It's Time for U.S. Investors to Grab a
Bigger Piece of the Global Growth Pie!

Today's comment is by Mike Burnick, Senior Editor & Global Markets Analyst and editor of Global Market Investor.

Dear A-Letter Reader,

Fast-growing emerging markets are in the spotlight again. In fact, the Fed's recent half-point cut in the discount rate and the prospect of more where that came from have the speculative juices flowing again in financial markets. As a result, emerging markets are outpacing U.S. stocks by a wide margin. In my view, they are likely to shoot even higher.

It's earnings season again on Wall Street, but expectations for S&P 500 firms call for just 1% or so growth from the same period a year ago. That's the worst earnings performance for the index since 2002. But the numbers would look even worse - in fact we would likely be witnessing an earnings recession in the U.S. already - if not for the fast-paced earnings growth at the overseas subsidiaries of S&P 500 firms!

Increased globalization means a growing share of U.S. corporate profits are coming from international markets, rather than domestic consumers and businesses. In fact, about 44% of the S&P 500's 2006 sales came from overseas markets, compared with just 32% in 2001, according to data from Standard & Poor's (S&P). That's a huge increase.

U.S. is a Shrinking Piece of the Global Economic Pie

Globalization is having a big impact on all-American S&P 500 earnings too - in a very positive way.

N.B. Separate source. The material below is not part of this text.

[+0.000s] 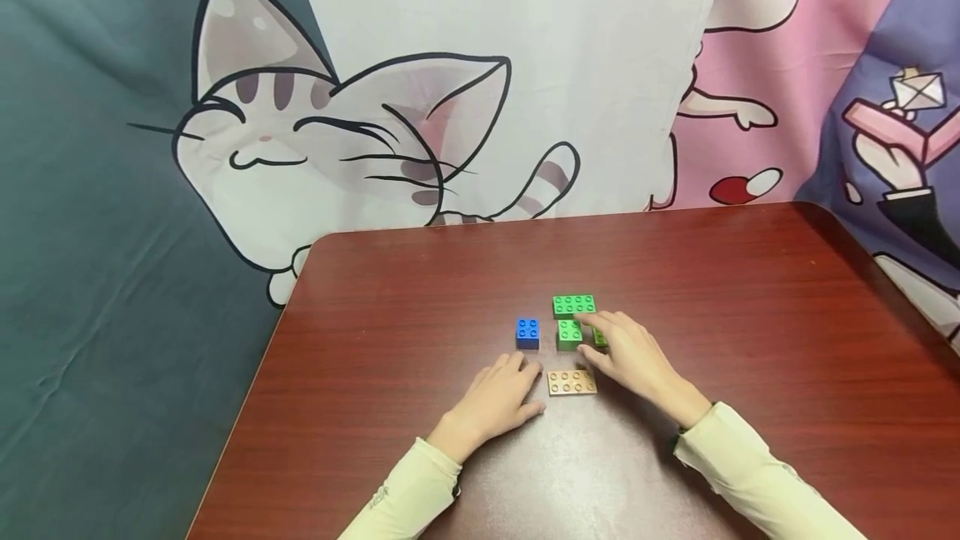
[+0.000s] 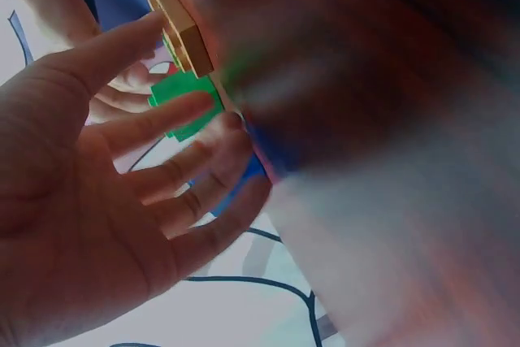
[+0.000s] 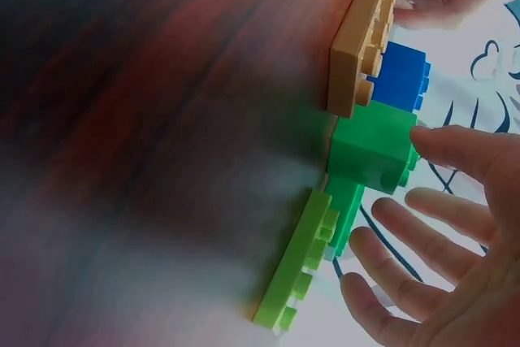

You may not know this from reading Wall Street's slanted research, but profit growth for the blue-chip index actually peaked in 2004. It's also been drifting lower ever since, according to BCA Research.

If you examine national income data, you'll find that profits of "domestic based companies" rose by a paltry 4.2% in the four-quarters ended June 2007, while the profits of U.S. firms' overseas subsidiaries surged nearly 15%! This is just another sign that the U.S. economy is an ever shrinking piece of the global economic pie, as more dynamic emerging economies in Asia, Eastern Europe, and Latin America grow ever larger.

Emerging Markets GrowthIn fact, according to IMF data, the U.S. represented only 12% of global GDP growth last year. Emerging markets accounted for nearly 70% of the expansion in total worldwide output.

Economies in the developing world "grew at a blistering pace of 7.3% last year, according to the World Bank, compared with 3.1% growth in developed countries," reports the Wall Street Journal.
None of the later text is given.